Sejak awal berprofesi sebagai guru, motor matic injeksi berwarna biru-putih inilah yang setia menemani liku-liku perjalanan saya. Kompasiana selalu membuka ruang bagi kita untuk berbagi kisah dan pengalaman yang sarat makna. Dan kali ini saya tergerak untuk turut membagikan pengalaman unik bersama kendaraan pribadi tercinta.
Bagi saya yang berprofesi sebagai guru, motor itu bukan sekadar alat transportasi melainkan mitra penting dalam mencari nafkah dan menjalani rutinitas sehari-hari.
Karena hanya memiliki motor, saya berkomitmen penuh untuk merawatnya agar selalu dalam kondisi prima.
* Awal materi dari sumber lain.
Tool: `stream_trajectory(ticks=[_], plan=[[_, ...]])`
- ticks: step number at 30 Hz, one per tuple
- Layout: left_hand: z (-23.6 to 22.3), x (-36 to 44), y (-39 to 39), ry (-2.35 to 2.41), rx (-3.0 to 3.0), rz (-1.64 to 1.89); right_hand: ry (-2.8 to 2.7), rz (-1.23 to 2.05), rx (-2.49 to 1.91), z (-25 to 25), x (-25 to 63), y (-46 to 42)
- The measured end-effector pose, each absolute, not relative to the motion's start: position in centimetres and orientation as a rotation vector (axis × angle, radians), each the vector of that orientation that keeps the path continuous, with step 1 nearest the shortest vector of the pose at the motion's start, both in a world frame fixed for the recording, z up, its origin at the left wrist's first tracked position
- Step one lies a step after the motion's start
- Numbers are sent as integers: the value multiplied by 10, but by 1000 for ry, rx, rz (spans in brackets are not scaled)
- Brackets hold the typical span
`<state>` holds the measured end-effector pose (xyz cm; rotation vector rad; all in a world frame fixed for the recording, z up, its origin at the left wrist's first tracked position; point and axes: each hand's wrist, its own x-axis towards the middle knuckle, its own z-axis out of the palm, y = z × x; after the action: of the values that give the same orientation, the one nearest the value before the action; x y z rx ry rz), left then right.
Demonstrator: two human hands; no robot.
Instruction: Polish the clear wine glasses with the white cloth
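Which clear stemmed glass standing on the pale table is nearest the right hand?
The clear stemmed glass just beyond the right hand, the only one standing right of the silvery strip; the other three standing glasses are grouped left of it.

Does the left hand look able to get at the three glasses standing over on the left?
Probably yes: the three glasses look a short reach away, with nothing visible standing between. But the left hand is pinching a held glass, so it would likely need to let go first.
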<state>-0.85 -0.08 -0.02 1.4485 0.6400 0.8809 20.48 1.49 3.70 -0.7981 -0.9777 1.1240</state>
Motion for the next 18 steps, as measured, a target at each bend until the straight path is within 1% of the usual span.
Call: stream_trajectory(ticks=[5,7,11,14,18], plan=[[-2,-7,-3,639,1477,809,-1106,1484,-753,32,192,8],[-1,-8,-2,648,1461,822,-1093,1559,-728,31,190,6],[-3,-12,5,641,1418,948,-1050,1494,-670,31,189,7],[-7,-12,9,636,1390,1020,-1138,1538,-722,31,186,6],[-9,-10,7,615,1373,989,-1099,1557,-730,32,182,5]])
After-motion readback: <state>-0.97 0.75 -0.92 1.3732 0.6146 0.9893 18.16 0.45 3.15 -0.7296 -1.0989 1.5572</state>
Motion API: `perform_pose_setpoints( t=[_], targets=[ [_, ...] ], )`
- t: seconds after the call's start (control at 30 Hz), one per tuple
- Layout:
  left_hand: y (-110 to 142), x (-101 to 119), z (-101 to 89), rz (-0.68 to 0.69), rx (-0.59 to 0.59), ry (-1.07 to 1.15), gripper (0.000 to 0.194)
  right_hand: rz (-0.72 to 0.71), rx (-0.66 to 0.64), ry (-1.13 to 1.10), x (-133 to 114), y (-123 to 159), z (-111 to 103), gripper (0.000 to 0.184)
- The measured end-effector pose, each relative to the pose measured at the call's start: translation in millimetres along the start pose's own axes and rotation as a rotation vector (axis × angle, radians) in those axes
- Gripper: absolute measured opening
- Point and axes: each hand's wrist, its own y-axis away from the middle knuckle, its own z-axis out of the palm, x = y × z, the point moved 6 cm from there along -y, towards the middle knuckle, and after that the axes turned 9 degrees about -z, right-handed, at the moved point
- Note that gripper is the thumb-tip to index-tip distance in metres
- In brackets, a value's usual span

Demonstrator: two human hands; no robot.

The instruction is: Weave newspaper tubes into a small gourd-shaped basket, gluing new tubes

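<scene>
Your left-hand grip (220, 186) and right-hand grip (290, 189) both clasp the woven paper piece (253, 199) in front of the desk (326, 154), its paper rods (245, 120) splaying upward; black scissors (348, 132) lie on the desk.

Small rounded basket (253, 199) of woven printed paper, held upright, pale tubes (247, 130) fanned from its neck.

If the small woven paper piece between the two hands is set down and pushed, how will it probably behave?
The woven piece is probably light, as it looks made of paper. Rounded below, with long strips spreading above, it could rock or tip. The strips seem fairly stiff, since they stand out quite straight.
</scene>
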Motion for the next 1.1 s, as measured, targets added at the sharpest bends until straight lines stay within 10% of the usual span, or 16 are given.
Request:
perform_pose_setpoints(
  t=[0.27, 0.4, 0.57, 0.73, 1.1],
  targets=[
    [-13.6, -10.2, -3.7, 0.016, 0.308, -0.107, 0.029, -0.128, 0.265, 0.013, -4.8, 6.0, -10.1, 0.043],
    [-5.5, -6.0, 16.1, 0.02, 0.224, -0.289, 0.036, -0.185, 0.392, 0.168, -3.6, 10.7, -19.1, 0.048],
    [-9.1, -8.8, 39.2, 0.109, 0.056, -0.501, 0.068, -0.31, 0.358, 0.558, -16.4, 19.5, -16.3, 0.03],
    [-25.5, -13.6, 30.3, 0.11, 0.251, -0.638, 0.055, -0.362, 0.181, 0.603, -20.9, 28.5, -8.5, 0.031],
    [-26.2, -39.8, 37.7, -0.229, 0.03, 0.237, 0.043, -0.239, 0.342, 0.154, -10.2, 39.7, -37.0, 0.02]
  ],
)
Rutin servis berkala menjadi kewajiban. mulai dari ganti oli setiap 3 bulan sekali hingga pengecekan rem dan kelistrikan. Kemudian saya mengganti ban lebih awal demi memastikan visibilitas optimal di sepanjang hari.
Pengeluaran untuk perawatan motor seringkali membuat kantong menipis namun saya yakin investasi kecil itu jauh lebih berguna daripada terjebak di tengah jalan.
Hubungan guru dengan motor ini ibarat simbiosis mutualisme. Yang mana guru butuh motor untuk bekerja, dan motor butuh perawatan agar terus melaju. Namun, terkadang rencana terbaik kita bisa tergelincir oleh hal-hal tak terduga yang menguji ketangguhan kita.
Nah, pada hari pertama masuk sekolah setelah libur panjang kemarin saya sudah sangat bersemangat menyambut upacara bendera dan murid-murid baru.
Detik-detik sebelum bel berbunyi, motor biru putih yang setia itu tiba-tiba mogok di tepi jalan. Hanya berjarak tujuh menit dari sekolah. Sehingga perasaan cemas dan khawatir langsung memburu.
Dalam sekejap, rencana datang tepat waktu untuk mengikuti upacara sirna oleh mesin motor yang enggan menyala kembali. Saya mencoba menyalakan mesin beberapa kali namun tak berhasil.
Hati pun berdebar-debat. Lalu ingatan tentang kapan servis terakhir langsung membuncah di benak. Apakah ada yang terlewatkan?